Dem. Attorney Marc Elias Used Activist Courts to Redraw GOP Districts

‘When a party loses a statewide election, it’s not because their opponents have cleverly divided their voters into a district or two … it’s the product of a larger political failure…’

Note: This is the second in a multi-part series examining Democrat attorney Marc Elias. This article covers Elias’ role in state redistricting challenges. Other articles will explore Elias’ role in election recounts, the Steele dossier and campaign fundraising violations.

Dem. Attorney Marc Elias Used Activist Court Rulings to Redraw GOP Districts(Ben Sellers, Liberty Headlines) Attorney Marc Elias, touted as Democrats’ go-to guy for issues related to recounts and redistricting, has had his work cut out for him following the recent midterm election.

Elias, the chairman of political law practice at high-power firm Perkins Coie, boasts a long track record of reversing Republican victories through the recount process—typically under dubious circumstances.

Most recently, he has been secured by incumbent Democratic Sen. Bill Nelson to fight his narrow election-night loss to Republican challenger Rick Scott. With other contentious legal disputes emerging in the Florida and Georgia gubernatorial elections and the Arizona Senate race, Elias will likely have some kind of a role.

But while Elias, who was general counsel for both the Hillary Clinton and John Kerry presidential campaigns, now has his moment in the national spotlight to shift the political power structure toward the Democrats, he also has been working behind the scenes for much longer to steer the election—by challenging the redistricting functions of state legislatures within the court system.
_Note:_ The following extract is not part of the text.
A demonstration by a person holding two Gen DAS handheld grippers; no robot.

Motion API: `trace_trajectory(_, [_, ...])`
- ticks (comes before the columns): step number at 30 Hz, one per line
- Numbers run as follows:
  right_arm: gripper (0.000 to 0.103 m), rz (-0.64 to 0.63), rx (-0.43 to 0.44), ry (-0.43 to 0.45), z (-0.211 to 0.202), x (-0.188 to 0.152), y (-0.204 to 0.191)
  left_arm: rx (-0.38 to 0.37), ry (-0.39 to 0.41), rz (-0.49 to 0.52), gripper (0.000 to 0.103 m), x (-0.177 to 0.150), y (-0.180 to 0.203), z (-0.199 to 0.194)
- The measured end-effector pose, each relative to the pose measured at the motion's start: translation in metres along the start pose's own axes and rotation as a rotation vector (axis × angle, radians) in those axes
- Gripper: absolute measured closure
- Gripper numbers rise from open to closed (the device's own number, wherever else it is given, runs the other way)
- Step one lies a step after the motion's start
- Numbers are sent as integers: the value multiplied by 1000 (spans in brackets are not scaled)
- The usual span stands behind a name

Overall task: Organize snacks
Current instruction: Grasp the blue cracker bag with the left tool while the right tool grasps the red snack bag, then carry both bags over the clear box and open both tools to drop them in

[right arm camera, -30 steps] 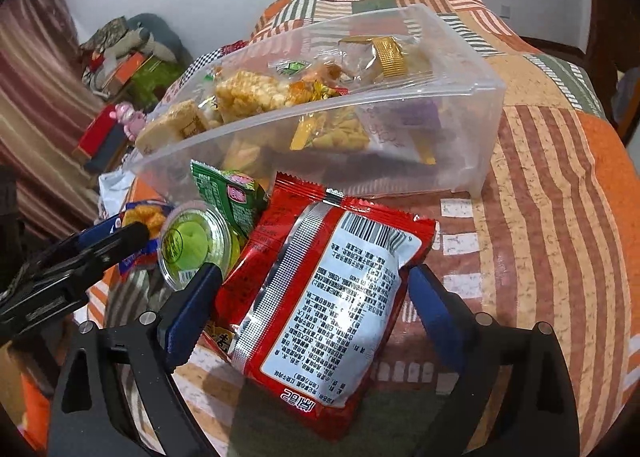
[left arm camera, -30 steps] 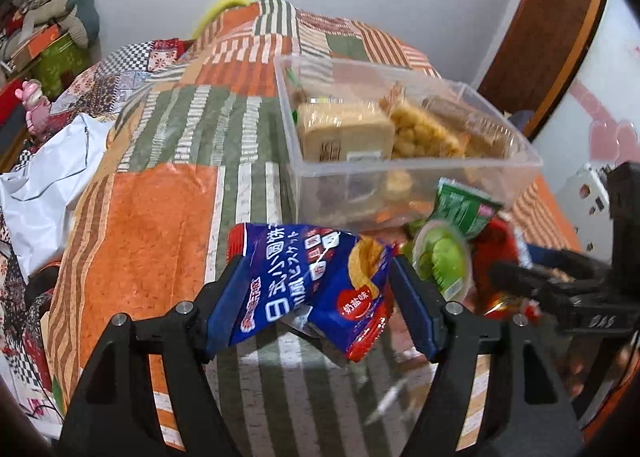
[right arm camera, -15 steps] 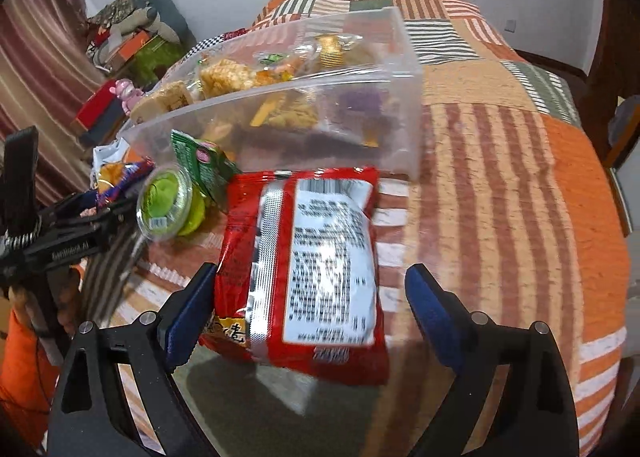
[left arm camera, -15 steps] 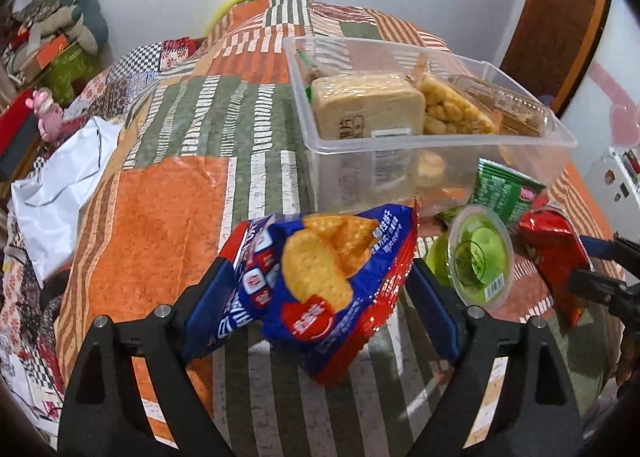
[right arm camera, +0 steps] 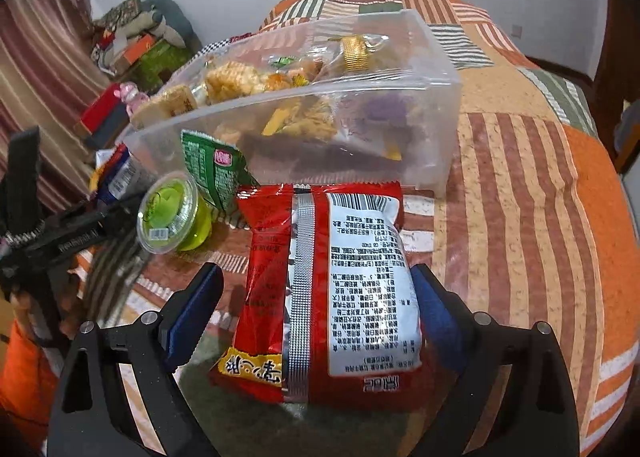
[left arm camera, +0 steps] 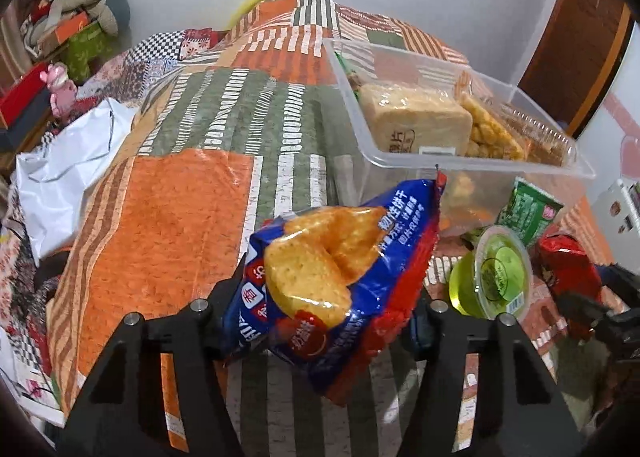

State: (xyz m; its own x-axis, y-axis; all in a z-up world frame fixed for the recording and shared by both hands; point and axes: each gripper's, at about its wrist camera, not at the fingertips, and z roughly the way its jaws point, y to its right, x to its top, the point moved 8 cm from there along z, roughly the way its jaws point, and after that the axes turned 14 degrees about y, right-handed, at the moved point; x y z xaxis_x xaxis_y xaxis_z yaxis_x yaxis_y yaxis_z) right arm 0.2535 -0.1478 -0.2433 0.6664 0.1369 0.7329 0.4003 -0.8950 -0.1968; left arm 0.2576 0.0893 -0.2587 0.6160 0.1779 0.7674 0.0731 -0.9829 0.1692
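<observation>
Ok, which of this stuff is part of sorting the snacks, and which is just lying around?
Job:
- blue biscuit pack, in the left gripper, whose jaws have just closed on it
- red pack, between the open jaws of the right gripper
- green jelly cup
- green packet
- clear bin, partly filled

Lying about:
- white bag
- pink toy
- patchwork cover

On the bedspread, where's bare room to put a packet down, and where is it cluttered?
Free: the orange and green patchwork of the bedspread left of the clear bin, and the striped stretch right of the bin and the red packet. Crowded: in front of the bin, around the green jelly cup and green sachet.
</observation>
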Motion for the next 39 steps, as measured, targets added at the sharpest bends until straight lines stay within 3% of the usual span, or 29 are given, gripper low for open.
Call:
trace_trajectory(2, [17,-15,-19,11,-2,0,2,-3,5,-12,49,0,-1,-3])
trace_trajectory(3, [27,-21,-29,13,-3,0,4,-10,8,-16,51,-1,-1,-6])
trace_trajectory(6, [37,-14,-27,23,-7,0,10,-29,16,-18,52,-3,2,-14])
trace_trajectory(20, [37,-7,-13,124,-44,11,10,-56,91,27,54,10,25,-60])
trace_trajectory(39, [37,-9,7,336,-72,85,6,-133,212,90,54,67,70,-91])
The direct result of his efforts included several Democratic congressional pickups in swing states like Virginia and a bluer map for the 2020 presidential election in states that once were highly competitive.

Meanwhile, the Republican National Committee’s war-chest—already far outpaced by the well-heeled left—was forced to dedicate additional resources to contests in places that once had been all but assured, and taxpayers continue to line Elias’s pockets challenging the rulings of activist left-wing tribunals that have been tied up in the court system.

The Gerrymandering Obsession

During a recent episode of “The View,” liberal co-host Joy Behar lamented the mixed election results in which Republicans were able to maintain and even build on their small majority in the U.S. Senate.

This Senate majority not only assures an easier road to judicial and Cabinet appointments for at least the next two years, but also helps to protect President Donald Trump from removal should Democrats in the House of Representatives seek to impeach him for partisan reasons.

As ABC political analyst Matthew Dowd discussed Democrats’ winning the popular vote turnout contest while still losing politically in the Senate races, Behar interjected, “Because of gerrymandering.”

Behar’s knee-jerk response was not only revealing of her limited scope of political knowledge, but also of the party’s obsession with the notion that the system is inherently rigged against them, which in turn justifies their efforts to re-rig in their favor by any means necessary.

In the face of President Barack Obama’s staggering losses during his two terms—netting a total of more than 1,030 seats flipped to the GOP in state and national races—the Left desperately needed a scapegoat.

Obama’s first midterm, in 2010, during which Democrats lost an unprecedented six Senate seats, six governorships and 63 House seats, flipped the House and sent a clear message about the Affordable Care Act that had been passed a few months earlier, as well as the condition of the economy and other crucial issues regarding the direction of the country.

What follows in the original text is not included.